Absent a takeover bid like OZ’s, Sandfire’s market value has come under pressure due to the 20% decline in the price of copper from the June half-year average.
It last traded at $3.93 for a market capitalization of $1.61 billion, which is less than what it paid to acquire the MATSA copper-zinc mining complex in the south of Spain, the transaction having been finalized in February.
MATSA, and the Motheo project in Botswana and the eventual development of Black Butte in the United States, are now Sandfire’s future as its DeGrussa mine in Western Australia is set to abandon its last copper/gold ore to high content.
MATSA and Motheo together represent over 132,000 t of copper equivalent annual production by 2024 – a year chosen here as it is the year before BHP’s take-off year in copper demand.
The near-term market focus on inflation and the possible impact of the recession on copper prices means Sandfire’s current market value does not reflect its newly established and larger production base in an emerging commodity. take off.
This emerged from five analyst reports released after a recent visit by MATSA. Stock price targets ranged from a low of $5.25 per share (Jeffries) to $6 per share (Citi). The implied upside of the current stock price then was 33% to 52% (and that’s not a lithium stock).
It should also be noted that the stock price targets were not based on heroic price assumptions. Far from it, and certainly not reflecting the take-off scenario of 2025.
Gold’s pullback to two-year lows means positive news flow is vital if gold stocks are to swim against the tide.
And because producers/developers are directly tied to the gold price and sentiment around the yellow metal, it is exploration juniors with positive newsflow that will outperform.

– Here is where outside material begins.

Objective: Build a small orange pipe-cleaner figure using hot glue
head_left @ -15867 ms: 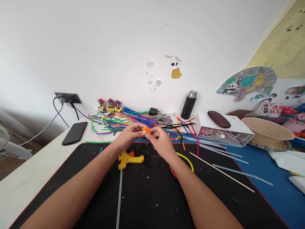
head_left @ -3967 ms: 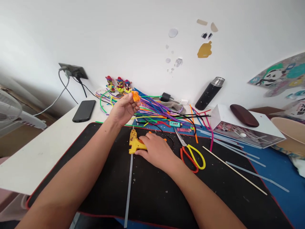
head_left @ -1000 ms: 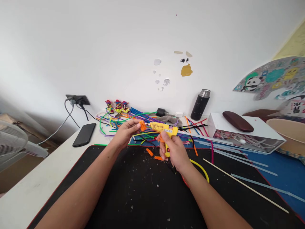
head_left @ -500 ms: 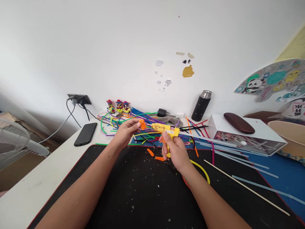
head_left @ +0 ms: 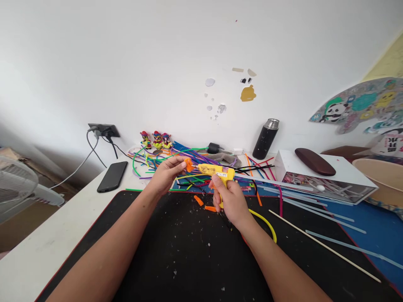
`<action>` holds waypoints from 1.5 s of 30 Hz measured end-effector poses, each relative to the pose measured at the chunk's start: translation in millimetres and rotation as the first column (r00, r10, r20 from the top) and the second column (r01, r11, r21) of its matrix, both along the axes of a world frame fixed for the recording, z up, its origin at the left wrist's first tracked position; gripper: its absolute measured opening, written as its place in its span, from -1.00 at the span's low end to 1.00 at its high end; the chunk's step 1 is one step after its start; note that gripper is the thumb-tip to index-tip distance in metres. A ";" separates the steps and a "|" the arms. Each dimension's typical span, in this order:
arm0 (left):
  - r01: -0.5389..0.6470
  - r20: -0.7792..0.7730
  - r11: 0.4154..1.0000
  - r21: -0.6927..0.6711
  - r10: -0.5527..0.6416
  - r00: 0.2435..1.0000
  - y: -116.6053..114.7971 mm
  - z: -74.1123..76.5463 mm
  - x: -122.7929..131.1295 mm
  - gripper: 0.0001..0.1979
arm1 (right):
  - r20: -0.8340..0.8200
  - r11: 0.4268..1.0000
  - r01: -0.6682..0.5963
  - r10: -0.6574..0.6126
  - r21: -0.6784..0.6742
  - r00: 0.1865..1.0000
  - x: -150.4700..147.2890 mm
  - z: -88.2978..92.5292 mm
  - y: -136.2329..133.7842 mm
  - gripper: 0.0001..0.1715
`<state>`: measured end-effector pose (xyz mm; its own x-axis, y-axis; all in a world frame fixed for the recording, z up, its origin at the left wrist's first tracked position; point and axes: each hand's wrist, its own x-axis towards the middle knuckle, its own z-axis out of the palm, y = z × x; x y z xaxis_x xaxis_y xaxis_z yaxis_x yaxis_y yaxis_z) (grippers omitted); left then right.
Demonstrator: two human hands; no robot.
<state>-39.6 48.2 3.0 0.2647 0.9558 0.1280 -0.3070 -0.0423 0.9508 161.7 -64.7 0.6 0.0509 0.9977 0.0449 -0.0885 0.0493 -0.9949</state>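
Glue gun (head_left: 215,170) clamped in right hand (head_left: 228,201), nozzle at small orange piece (head_left: 188,164) pinched in left hand (head_left: 166,176); risk: hot tip or glue could burn the close fingertips.

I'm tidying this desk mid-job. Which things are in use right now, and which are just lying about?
In use: left hand pinching the orange piece; right hand gripping the yellow glue gun, nozzle at that piece.
Lying about: phone, black flask, wooden stick, three small figures, orange scraps.
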 end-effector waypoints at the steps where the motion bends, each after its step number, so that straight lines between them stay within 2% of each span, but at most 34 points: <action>1: 0.002 -0.007 1.000 0.005 -0.002 1.000 -0.5 0.5 0.2 -0.57 | 0.003 1.000 -0.001 0.001 -0.002 1.000 -0.2 0.1 -0.2 -0.26; 14: 0.030 -0.049 0.999 0.028 -0.028 0.998 -6.0 4.5 3.8 -0.61 | 0.065 1.000 0.014 -0.014 -0.004 0.998 -0.6 0.4 -1.0 -0.28; 45: 0.057 -0.063 0.997 0.055 -0.054 0.997 -5.5 0.8 3.7 -0.64 | 0.096 0.998 0.070 -0.070 0.000 0.993 -0.9 0.5 -1.9 -0.28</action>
<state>-35.9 42.7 3.9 0.3263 0.9310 0.1637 -0.2514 -0.0815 0.9645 160.8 -66.6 1.1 0.1160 0.9920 0.0500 0.0105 0.0491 -0.9987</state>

A journal note suggests this is about to happen for Labyrinth (LRL) which was mentioned here in March when it was a 3.8c stock. It is now back at 2.5c for a market cap below $22m. So if anything, he’s more swayed by positive news than he was.

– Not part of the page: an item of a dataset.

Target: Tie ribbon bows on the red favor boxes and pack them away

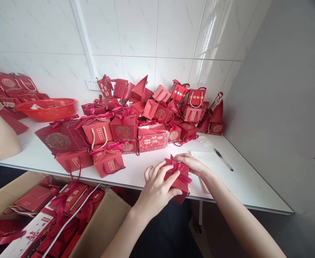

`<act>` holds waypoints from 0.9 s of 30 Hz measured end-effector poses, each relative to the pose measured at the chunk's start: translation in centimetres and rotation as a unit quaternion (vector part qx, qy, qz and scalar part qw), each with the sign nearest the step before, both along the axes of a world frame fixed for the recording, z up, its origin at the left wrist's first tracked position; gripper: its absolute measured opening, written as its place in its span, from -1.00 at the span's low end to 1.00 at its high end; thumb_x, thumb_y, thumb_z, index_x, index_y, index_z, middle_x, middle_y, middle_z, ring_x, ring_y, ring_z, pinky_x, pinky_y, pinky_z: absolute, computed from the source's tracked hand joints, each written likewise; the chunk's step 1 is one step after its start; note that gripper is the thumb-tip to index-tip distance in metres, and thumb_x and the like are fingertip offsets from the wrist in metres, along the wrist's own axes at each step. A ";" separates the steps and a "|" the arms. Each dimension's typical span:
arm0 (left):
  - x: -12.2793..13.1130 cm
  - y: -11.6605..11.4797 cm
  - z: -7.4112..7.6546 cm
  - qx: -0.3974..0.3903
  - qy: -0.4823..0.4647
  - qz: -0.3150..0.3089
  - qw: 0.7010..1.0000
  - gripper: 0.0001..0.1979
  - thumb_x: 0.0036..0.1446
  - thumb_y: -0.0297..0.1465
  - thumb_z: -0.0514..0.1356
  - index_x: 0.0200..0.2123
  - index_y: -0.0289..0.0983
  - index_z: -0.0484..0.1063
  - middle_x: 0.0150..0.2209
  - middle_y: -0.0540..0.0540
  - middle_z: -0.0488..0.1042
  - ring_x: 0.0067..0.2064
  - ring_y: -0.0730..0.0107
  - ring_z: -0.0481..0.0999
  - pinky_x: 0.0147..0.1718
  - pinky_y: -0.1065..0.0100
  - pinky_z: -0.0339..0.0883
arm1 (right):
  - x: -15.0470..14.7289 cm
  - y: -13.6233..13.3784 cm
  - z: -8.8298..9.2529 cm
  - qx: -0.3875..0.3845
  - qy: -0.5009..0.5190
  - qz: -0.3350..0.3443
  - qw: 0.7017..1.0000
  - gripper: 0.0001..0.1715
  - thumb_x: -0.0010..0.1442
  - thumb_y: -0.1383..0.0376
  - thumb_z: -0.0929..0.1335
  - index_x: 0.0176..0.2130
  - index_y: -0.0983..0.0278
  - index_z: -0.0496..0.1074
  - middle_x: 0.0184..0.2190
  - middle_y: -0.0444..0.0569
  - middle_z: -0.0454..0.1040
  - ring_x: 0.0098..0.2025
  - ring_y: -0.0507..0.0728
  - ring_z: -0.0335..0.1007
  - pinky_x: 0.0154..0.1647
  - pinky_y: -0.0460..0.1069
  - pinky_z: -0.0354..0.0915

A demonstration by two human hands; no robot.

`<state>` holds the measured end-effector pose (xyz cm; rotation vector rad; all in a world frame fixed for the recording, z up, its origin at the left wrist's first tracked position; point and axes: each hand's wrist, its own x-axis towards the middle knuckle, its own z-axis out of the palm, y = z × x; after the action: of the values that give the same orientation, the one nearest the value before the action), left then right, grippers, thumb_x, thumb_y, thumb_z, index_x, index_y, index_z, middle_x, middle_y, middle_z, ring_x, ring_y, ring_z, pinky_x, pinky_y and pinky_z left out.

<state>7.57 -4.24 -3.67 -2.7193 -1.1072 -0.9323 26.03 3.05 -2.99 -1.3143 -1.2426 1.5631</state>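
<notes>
A small red gift box (179, 188) with a dark pink ribbon bow (179, 167) on top is between my hands at the table's front edge, its front overhanging the edge. My left hand (159, 182) lies over the near left side, thumb along the box and fingers at the bow. From the right, my right hand (191, 163) holds the far side, its fingers at the back of the bow. Part of that hand's grip is hidden behind the ribbon. A red rope handle shows only slightly at the box's right side.
Many red gift boxes (123, 127) are heaped along the wall on the white table (136, 168). A notepad (206, 156) and pen (223, 159) lie right. A red basket (52, 111) and another person's arm (1, 129) are left. An open carton (103, 218) of boxes stands below.
</notes>
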 end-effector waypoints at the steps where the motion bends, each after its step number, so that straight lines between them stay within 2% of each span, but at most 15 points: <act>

The company previously said it expects to return to the market in September with a release of its first ASX/JORC-compliant resource estimate for its namesake gold project in Quebec on the prolific Abitibi gold belt. .
Labyrinth took over the historic high-grade project last year and drilled to convert the accompanying foreign resource estimate of 479,000 oz at a practical rate of 7.1 g/t to an estimate consistent with the ASX-JORC.
We are close to the end of September so the new conforming resource estimate should not be far away. Assuming something around 500,000 ounces is the outcome, Labyrinth with its small market capitalization will kick off with the acquisition.
Indeed, a recently completed drill program has extended mineralization down dip to 390m to 690m along approximately 900m of the known 1.6km strike length. Results included assays up to 44g/t.
The results of the program will be included in a later resource update, so the story of resource growth has well and truly begun for the company, populated by a group of former mining and geology managers. from Northern Star (NST).
Something bigger at the Labyrinth will live up to its address in Abitibi on the border of Quebec and Ontario. The belt hosts the 47 million ounce Kirkland Lake Gold Camp and the 19 million ounce Val D’or Gold Camp, among others.